Whether fueling the body or helping fight disease, food has an enormous impact on our lives. So it should come as no surprise that there's a science devoted to it.
The food science industry is rapidly expanding as it strives to produce enough food for the booming global population. There are now more than seven billion mouths to feed. And 870 million people worldwide suffer from malnutrition. Food scientists seek solutions to challenges like these.
So if you're interested in food (and not only when it’s clamped between your teeth), why not consider a course in food science?
Where could a food science course lead?
A food science course could lead to a veritable feast of jobs, from creating new food products to microbiological testing, from shelf-life studies to package design.
The food supply chain is extensive and there are jobs at every stage, spanning farming, manufacture, retail and catering.
Farming is a large economy in the UK and it is vital to the world’s social and economic development. Food scientists might choose to work within this sector, ensuring that fresh produce arrives safely on the market.
The food and drink manufacturing industry is vast.
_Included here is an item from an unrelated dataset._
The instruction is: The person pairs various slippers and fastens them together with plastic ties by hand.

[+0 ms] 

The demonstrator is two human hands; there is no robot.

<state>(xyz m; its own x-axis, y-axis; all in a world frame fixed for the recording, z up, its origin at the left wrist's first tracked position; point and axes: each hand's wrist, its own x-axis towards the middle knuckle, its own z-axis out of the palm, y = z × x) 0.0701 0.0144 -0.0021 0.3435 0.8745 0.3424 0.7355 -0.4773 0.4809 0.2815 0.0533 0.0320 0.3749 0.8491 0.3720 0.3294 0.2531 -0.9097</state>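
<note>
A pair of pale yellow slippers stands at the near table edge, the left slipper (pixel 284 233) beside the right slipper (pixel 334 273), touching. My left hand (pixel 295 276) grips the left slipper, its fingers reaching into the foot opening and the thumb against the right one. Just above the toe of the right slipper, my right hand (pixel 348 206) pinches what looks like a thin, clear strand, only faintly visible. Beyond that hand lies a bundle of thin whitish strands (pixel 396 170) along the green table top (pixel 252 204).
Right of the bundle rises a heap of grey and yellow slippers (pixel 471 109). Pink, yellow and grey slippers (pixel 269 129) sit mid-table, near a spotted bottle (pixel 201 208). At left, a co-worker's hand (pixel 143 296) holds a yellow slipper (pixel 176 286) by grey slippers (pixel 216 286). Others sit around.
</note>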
Extensive biotechnological research goes into all the food and drink you see in your favourite bakery, butchers or bar. If you are interested in how these products are made, you could direct your career towards this sector.
You might prefer to apply your food science knowledge to marketing, sales and advertising, or retail, catering and bar work.
Or you may choose to take advantage of a number of opportunities opening up in education. Government initiatives encouraging children to develop a healthier understanding of food have created a demand for food science teachers in secondary schools.
As a food scientist, you may choose to work in the health sector as a nutritionist or dietitian.
With novel technological advances and the rapidly growing global demand for healthy food products, there are excellent employment opportunities in food science all over the world.
What do you do on a food science course?
On a food science course you study chemistry, biology and mathematics in the context of the modern food industry. You cover a range of topics such as food safety, nutrition, food factory design, product development, sustainability and food ethics.
Courses may be a mixture of lectures, seminars and lab classes. They might even include small-scale food manufacture and tours of food manufacturing sites.
A university degree course typically lasts three years. As with most science-based degrees, in the final year you will be expected to undertake a research project. You may also have the opportunity to take a year-long industry placement, which offers you the opportunity to develop a range of skills and improve your employment prospects.
How can you choose the right course for you?
Before choosing a food science course, find out exactly what the course involves. There will be a course out there that best fits your goals, so make sure you find it.
If you are keen to manufacture food products or to spend time in a particular environment - the Cadbury's chocolate factory, say - make sure the course provides this opportunity.
What kind of person do you need to be?
To do a food science course you must first and foremost be interested in chemistry and biology. Don't forget, all food science courses are steeped in science.
You must also be:
· excited and intrigued by the world of food, including its production, manufacture and policy.
· eager to improve the health and well-being of future generations.
· prepared to spend a certain amount of time in a lab. Most courses will involve some practical work in labs.
· a good teamworker because a lot of food science research requires collaboration between scientists from many different fields.
Food science overlaps molecular gastronomy!
Molecular gastronomy uses chemistry and physics to transform ingredients into novel and bizarre forms.
Some chefs, like Heston Blumenthal, are combining unusual tastes, textures, smells and even sounds to give the eating experience a multi-sensory dimension. Heston Blumenthal has created such strange meals as bacon and egg ice cream and snail porridge.
A few molecular gastronomy techniques…
Spherication. This techniques transforms almost any juicy food into tiny balls that look like caviar. To do this, you have to mix sodium alginate with a liquid, then let the mixture drip into a solution of calcium salt and water.
Fizzing. If you mix bicarbonate soda with any acid, then add water, it fizzes. So you can make a range of tongue-tingling food.
Sous vide. Heston Blumenthal is an advocate of a cooking method known as sous vide. Using this technique, meat or fish is sealed in vacuum packed bags and cooked in a water bath for several hours on a very low heat. The fat doesn't melt and the meat retains its full flavour and juices.